Since she started going to that church, Mom had been waiting for disaster
to visit the neighborhood all at once. If not a tidal wave, then at least a
few bulldozers rumbling up Hyacinth. But a Summit Heights death is slow as
a broken gutter puddling up the sidewalk, drip by drip. You barely see it,
and then in six months there’s no sidewalk.
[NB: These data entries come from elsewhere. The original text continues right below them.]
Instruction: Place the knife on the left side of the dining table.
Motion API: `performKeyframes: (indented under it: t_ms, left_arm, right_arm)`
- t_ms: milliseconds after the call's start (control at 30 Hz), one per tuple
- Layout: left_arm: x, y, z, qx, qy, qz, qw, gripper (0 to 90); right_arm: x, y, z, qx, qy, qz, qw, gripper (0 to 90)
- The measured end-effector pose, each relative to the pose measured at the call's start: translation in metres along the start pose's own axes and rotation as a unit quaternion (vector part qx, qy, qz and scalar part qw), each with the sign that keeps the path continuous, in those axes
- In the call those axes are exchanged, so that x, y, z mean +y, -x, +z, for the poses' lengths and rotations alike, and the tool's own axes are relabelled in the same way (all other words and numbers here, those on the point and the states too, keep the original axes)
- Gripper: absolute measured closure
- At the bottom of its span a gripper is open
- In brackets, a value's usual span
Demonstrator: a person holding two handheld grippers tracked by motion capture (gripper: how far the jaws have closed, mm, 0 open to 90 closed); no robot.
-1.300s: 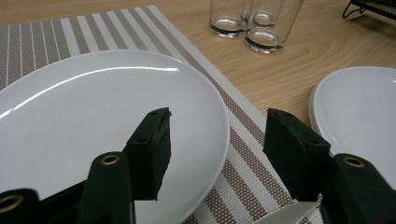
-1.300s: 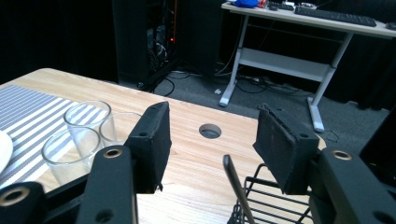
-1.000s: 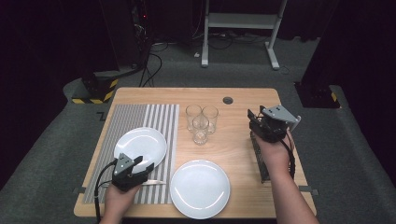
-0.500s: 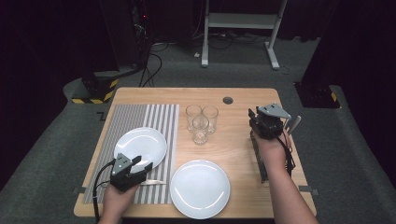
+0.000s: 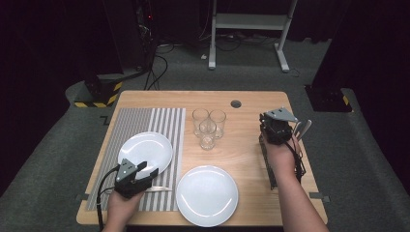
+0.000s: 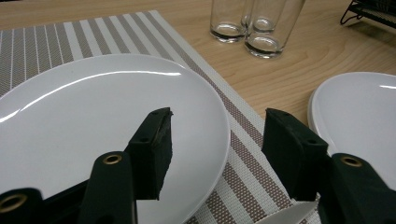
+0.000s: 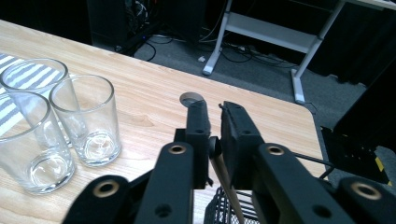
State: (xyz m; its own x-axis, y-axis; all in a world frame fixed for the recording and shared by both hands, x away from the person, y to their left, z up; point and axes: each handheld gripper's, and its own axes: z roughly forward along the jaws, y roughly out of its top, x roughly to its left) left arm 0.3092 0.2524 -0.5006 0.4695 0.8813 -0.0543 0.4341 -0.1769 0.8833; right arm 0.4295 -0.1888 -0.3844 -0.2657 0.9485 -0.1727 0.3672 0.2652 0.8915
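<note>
High view: wooden tabletop [image 5: 241, 145] with a striped placemat [image 5: 154, 125] on its left half. One white plate [image 5: 145, 149] on the placemat, a second white plate [image 5: 207, 195] on bare wood near the front edge, just right of the mat. Three clear glasses [image 5: 208, 126] clustered at mid-table, touching or nearly so. Left hand-held gripper [image 5: 138, 175] low over the placemat at the near rim of the first plate, jaws spread. Right hand-held gripper [image 5: 275, 126] raised near the right edge, above a black wire rack [image 5: 269, 164], with pale utensil handles [image 5: 302, 129] just beside it.

Left gripper view: jaws wide apart, nothing between them; left jaw over the first plate [image 6: 93, 121], right jaw over the placemat [image 6: 243, 154] between the two plates. White tip of something flat [image 6: 289, 215] under the right jaw, kind unclear. Glasses [image 6: 254, 25] farther back.

Right gripper view: jaws clenched on a thin pale stick-like utensil [image 7: 223, 179], kind unclear. Glasses [image 7: 60, 126] at left, wire rack [image 7: 219, 205] below.
</note>
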Motion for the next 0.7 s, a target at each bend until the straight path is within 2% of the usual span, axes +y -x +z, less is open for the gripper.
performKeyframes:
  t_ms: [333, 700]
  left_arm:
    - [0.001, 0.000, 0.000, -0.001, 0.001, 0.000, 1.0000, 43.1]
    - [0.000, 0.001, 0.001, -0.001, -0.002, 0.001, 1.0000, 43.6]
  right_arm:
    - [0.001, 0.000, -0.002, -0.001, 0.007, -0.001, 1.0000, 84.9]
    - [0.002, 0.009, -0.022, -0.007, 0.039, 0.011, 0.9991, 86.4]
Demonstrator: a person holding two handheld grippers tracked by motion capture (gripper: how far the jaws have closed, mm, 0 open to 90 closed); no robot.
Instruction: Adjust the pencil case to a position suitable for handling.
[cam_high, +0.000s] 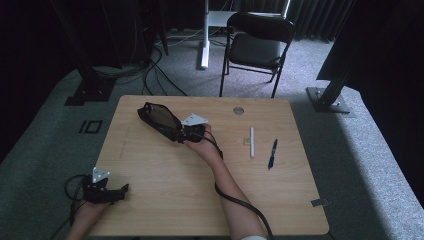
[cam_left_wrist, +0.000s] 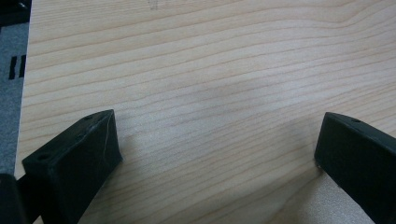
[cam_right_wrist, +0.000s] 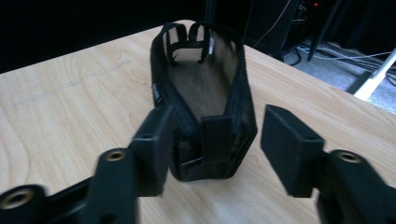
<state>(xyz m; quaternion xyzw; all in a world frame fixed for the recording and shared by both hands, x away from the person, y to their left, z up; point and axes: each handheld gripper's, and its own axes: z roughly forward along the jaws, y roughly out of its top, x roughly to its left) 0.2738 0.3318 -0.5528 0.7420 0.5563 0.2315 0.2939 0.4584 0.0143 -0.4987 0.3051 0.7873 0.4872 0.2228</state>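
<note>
A black mesh pencil pouch (cam_high: 159, 119) lies open on the wooden table (cam_high: 165, 195), left of the middle towards the far side. In the right gripper view the pouch (cam_right_wrist: 205, 79) gapes with its zip undone and its inside bare. My right gripper (cam_high: 186, 134) is at the pouch's near end. Its jaws straddle that end: my right gripper (cam_right_wrist: 219, 140) has one jaw against the pouch's side, while the other stands clear of it. My left gripper (cam_high: 122, 190) rests at the near left corner, and in its own view the left gripper (cam_left_wrist: 217, 140) is open over bare wood.
A white pen (cam_high: 252, 142), a small pale piece (cam_high: 245, 140) and a blue pen (cam_high: 272, 154) lie right of the middle. A round grommet (cam_high: 238, 110) sits near the far edge. A black folding chair (cam_high: 257, 42) stands beyond the table.
</note>
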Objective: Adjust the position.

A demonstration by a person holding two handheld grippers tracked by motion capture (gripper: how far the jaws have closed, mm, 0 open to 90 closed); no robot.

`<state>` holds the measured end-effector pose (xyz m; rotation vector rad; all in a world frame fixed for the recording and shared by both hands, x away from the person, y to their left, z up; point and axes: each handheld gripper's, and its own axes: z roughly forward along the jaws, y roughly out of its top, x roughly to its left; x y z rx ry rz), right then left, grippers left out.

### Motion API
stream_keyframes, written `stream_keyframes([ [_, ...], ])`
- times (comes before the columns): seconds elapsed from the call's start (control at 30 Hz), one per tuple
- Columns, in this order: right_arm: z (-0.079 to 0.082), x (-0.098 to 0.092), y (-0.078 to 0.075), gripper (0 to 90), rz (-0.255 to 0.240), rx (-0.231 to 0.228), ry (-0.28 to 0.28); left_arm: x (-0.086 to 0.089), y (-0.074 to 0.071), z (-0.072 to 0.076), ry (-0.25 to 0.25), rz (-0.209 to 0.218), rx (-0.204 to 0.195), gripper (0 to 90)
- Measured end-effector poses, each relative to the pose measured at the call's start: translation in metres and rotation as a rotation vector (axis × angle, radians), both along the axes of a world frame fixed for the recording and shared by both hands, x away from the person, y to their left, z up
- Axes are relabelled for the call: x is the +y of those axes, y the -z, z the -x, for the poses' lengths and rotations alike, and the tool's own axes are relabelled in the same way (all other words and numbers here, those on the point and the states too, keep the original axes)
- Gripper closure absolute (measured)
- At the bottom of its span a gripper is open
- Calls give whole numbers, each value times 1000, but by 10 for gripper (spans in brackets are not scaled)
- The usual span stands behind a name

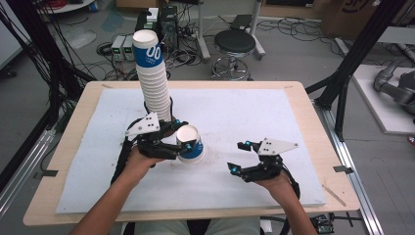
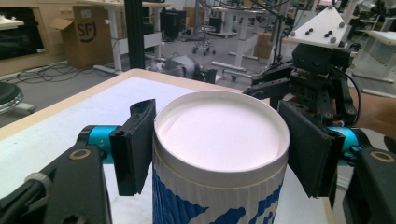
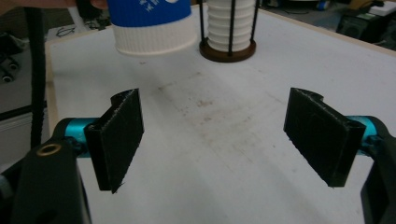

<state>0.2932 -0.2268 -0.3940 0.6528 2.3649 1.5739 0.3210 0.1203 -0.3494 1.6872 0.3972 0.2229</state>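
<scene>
White-and-blue ribbed paper cup [image 1: 189, 143] clamped upside down in the left gripper [image 1: 172, 142]
Right gripper [image 1: 241, 156] hovers wide open, empty, over the white foam mat [image 1: 274, 117]; tall cup stack [image 1: 152, 78] stands behind

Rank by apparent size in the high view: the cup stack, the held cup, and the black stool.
1. Cup stack, largest.
2. Black stool and held cup look alike; the stool sits farther off, so no ranking.

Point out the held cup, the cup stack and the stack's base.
cup [image 1: 191, 145], high view, blue side band
cup stack [image 1: 152, 81], high view, ribbed white middle
base [image 3: 228, 52], right gripper view, brown front rim
</scene>
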Motion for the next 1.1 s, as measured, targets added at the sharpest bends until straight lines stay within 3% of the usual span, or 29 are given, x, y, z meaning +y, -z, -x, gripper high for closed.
stream_keyframes([
  [0.4,-10,32,-5,204,-22,0,-139,-20,5,1,60,9,15,311],
  [0.8,-10,44,-3,204,-44,-7,-174,-35,9,5,114,9,6,312],
  [1.1,-8,49,0,203,-35,-5,-185,-43,9,8,152,35,0,314],
])
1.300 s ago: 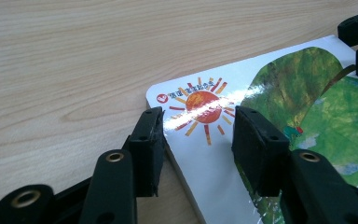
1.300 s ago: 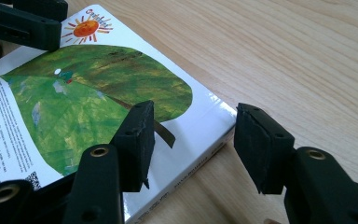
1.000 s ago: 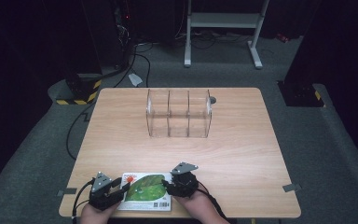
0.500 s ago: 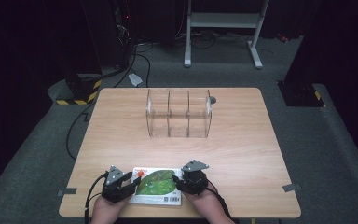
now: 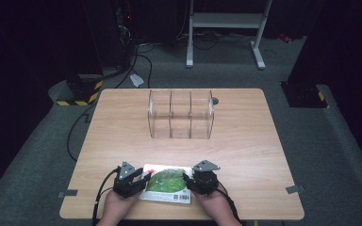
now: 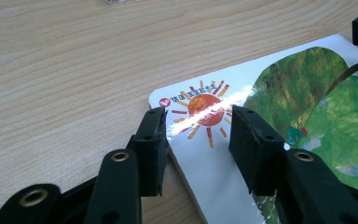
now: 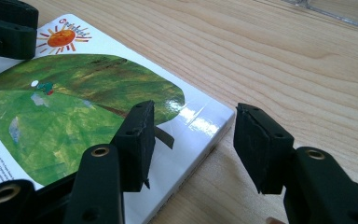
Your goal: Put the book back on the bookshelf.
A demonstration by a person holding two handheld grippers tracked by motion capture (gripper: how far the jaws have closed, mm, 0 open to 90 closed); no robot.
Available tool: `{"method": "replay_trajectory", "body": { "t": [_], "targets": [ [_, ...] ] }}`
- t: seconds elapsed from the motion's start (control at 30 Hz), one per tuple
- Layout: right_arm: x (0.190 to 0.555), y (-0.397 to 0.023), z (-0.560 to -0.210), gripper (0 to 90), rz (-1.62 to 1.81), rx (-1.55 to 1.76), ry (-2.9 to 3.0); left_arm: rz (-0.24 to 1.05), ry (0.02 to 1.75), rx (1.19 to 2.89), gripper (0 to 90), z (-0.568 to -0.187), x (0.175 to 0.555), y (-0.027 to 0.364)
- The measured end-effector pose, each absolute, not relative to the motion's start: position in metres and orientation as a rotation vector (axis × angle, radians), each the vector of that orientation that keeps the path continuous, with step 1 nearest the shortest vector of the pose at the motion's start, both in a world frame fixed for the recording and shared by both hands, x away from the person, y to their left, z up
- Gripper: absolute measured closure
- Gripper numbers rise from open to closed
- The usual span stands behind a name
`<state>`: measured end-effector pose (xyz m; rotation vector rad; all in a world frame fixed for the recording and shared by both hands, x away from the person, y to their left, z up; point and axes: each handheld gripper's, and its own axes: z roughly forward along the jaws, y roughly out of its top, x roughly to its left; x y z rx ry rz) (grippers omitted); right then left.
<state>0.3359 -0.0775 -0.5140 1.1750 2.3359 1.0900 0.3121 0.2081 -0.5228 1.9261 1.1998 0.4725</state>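
Note:
A picture book [image 5: 166, 184] with a green leaf and an orange sun on its white cover lies flat near the table's front edge. My left gripper [image 5: 143, 180] is at its left end. In the left gripper view the jaws [image 6: 198, 116] straddle the sun corner of the book [image 6: 307, 107], one jaw on the wood and one over the cover; they have just been closing and do not pinch it. My right gripper [image 5: 186, 181] is at the right end. In the right gripper view its jaws [image 7: 193, 109] stand open astride the book's [image 7: 74, 107] corner.
A clear plastic organizer [image 5: 181, 115] with three compartments stands upright at the back middle of the wooden table [image 5: 245, 150]. Bare wood lies between it and the book. Off the table, cables and a yellow-and-black striped box [image 5: 78, 92] are on the floor at the left.
Both hands and the book between them have slid to the right along the table's front edge, and a little farther from that edge.

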Motion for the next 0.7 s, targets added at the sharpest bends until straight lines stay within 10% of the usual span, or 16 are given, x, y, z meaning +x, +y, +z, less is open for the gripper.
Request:
{"method": "replay_trajectory", "body": {
  "t": [0.7],
  "targets": [
    [0.308,-0.087,-0.519,33.7,1.172,1.300,2.413,0.316,1.223,1.923,37.5,-0.525,0.295,0.211]
  ]
}}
What I mean is, I’m not friendless. I’ve just lost them. Abel Connors,
complications from diabetes. Tya Freeman, heart attack at thirty-six. Ruthie Irvine, Akron, Ohio. With her brother. Not
near her brother, with him. She’s close enough to forty years old
with a child, and she’s living in her brother’s house. It makes me question
sometimes, am I glad or not glad for no siblings? My house is clean and
swept up and I wait on nobody but nobody waits on me. Mom hasn’t lived here
for near a year. I can tell you what she’s doing this very moment, in fact,
and I’m not even with her: she is slumped over in her wheelchair in Room
111 of the Sweetbriar Home on Gerard. And guess who’s paying. Sometimes it
makes me want to join the Assembly myself, even now. It would be nice to
know Mom and I could one day have a real conversation again, up in the
clouds. But for me, the only thing waiting on the other side of the day is
another day.
“Whatever the ending is,” I said to Mom, “it won’t be pleasant.” I went to
the kitchen and put my knife through a tomato. As the skin split, I thought
of the Mom who managed Heyday at the beginning. The woman filed the
paperwork, refused to change rates, and came up with the strategy where we
call you four, five, six times an hour if you don’t pay your debt. That
woman had a killer instinct until she quit the game.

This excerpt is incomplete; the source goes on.